The company’s mission is to transform how hospitals optimize patient flow by building software for clinicians and nurses using AI-incorporated technology. 

“It’s never been harder to run a hospital and it’s only going to get harder over time,” said co-founder and CEO Edmund Jackson in an interview, citing workforce challenges that are plaguing the health care system. “We believe that the way to help hospitals actually address this is by giving them tools that they can actually apply. It’s all about creating an environment in which it’s possible and pleasurable and effective to be a clinician.”

The use of artificial intelligence has boomed across the health care and business world over the past year. As AI evolves, more business leaders across Nashville are embracing the technology and figuring out how it can improve efficiency. The health care space specifically has been more cautious with the implementation of AI and has focused on its advancements on the administrative side. 

“What we’re doing wasn’t even possible a couple of years ago. The data wasn’t there, the hospitals weren’t ready,” Jackson said. “We believe AI can create that environment in which everybody who works in a hospital is supported in their world so they know what to do next.”

Jackson and his co-founders Cody Hall and Jason Parker are going to use the capital they’ve raised to achieve product market fit, which includes hiring at least two people and acquiring the assets to build their AI system. 

“The next 18 months is about getting to a point where we’ve built enough of this and proved it out as a concept and a product,” Jackson said. “We are here to make clinicians' and hospital workers' lives better. We want to build software that they love and use.”

Parker stressed that clinicians and other hospital workers are already doing a great job. They just want to help them be less stressed and supported. 

“What they need is an environment that is calm and supportive and bluntly, when they need something it’s there for them,’ Parker said.  “We don’t need AI to tell doctors and nurses what to do, we need it to help them do what they already know they need to do.”

How they met

The origins of UnityAI can be traced back to when Jackson was a college student. 

He grew up in South Africa and attended Cambridge University in the United Kingdom. It was there that he met his wife, a Nashville native who bluntly told Jackson that while she loved it there, she wanted to return home. 

“So, I followed her here,” Jackson said. 
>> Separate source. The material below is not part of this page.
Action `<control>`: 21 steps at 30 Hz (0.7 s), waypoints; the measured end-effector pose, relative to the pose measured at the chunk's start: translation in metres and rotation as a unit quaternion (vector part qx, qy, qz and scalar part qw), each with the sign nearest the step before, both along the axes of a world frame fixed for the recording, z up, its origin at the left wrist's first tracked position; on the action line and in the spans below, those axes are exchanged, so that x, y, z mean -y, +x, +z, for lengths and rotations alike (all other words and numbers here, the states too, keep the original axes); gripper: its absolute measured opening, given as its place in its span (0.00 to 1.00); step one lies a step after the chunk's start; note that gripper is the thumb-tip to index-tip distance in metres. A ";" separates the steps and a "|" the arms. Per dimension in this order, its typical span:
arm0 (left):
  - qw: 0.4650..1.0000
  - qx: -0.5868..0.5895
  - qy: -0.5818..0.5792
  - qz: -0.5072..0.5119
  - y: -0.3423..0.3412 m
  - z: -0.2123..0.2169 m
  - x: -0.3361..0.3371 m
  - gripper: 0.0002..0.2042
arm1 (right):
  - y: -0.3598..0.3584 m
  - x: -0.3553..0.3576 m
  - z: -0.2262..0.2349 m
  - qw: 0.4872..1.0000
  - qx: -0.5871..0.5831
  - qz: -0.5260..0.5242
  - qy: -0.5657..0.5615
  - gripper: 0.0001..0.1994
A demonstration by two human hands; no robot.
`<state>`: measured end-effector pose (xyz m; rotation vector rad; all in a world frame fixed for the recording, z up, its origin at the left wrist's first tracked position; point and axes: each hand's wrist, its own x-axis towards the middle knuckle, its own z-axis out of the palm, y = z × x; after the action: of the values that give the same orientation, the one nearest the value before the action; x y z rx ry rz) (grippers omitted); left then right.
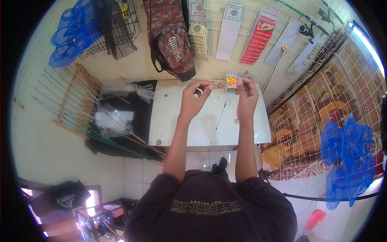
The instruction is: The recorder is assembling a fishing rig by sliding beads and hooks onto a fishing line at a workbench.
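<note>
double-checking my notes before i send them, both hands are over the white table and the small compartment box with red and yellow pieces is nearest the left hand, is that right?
One slip: in the head view, the small compartment box with red and yellow pieces is nearest the right hand, not the left hand.

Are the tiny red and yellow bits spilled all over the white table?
No, the small red-and-yellow pieces are together in the pale rectangular box near the right hand.
</note>
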<state>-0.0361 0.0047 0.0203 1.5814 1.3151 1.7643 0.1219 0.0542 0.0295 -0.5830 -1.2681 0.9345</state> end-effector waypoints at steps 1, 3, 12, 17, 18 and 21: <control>1.000 0.004 0.001 0.007 0.000 0.000 0.000 0.06 | 0.001 -0.002 -0.002 0.995 -0.061 0.034 -0.069 0.08; 1.000 0.009 0.003 0.010 0.000 -0.001 0.001 0.06 | 0.001 -0.006 -0.004 0.992 -0.080 0.021 -0.092 0.09; 0.998 0.055 0.024 0.000 0.005 -0.004 0.001 0.06 | -0.001 -0.007 -0.023 0.988 -0.013 -0.040 -0.145 0.07; 0.991 0.127 0.014 -0.030 0.004 -0.006 0.002 0.08 | 0.000 -0.008 -0.035 0.984 0.028 -0.059 -0.167 0.08; 0.988 0.150 -0.002 -0.046 0.004 -0.005 0.003 0.09 | 0.000 -0.010 -0.037 0.983 0.024 -0.058 -0.173 0.08; 0.985 0.168 -0.009 -0.049 0.008 -0.004 0.004 0.10 | 0.003 -0.015 -0.053 0.979 0.023 -0.067 -0.190 0.07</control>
<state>-0.0284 0.0009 0.0160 1.2469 1.0707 1.8535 0.1245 0.0687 -0.0234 -0.9828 -1.0805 1.0622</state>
Once they made it to Nashville, Jackson began working at HCA where his wife's brother, Parker, also worked. It’s there that they met Hall and began to dream up their company. 

“HCA is extremely good in solving the problems of today and this year and the next few years,” Jackson said. “There are some macro situations in health care which require us to step away from the operating environment and the exigencies of the day and think of a larger picture and try and solve it away from that pressure.”

Through their time at HCA, they saw first-hand how staffing shortages were impacting not only the hospital system as a whole, but the staff on a personal level. 

“There’s fewer and fewer people coming through in the younger ages that are being trained up as doctors and nurses,” Parker said. 

The health care industry is in the grips of a nurse shortage, caused in part by pandemic burnout, an aging patient population and an aging workforce of caregivers. Approximately 1 million registered nurses are expected to leave the profession by 2030, according to a report in Health Affairs. 

“It’s clear that most people in the hospital, nurses and others, are trying to survive their day,” Hall said. “We just want to build technology that makes room for empathy and makes that connection with their patient again and lets them focus on their patient.”

And Parker foresees a future where AI can help fill in the gaps and make the job more attractive and enjoyable. 

“I know there’s a lot of concern in plenty of industries about AI replacing workers. We think this is a case of we’re already short a lot of workers, and there’s no pipeline that’s going to fill in,” Parker said. “I don’t think in health care it’s that AI is going to replace people, I think it’s going to add some replacement factor for roles we were never going to be able to fill.”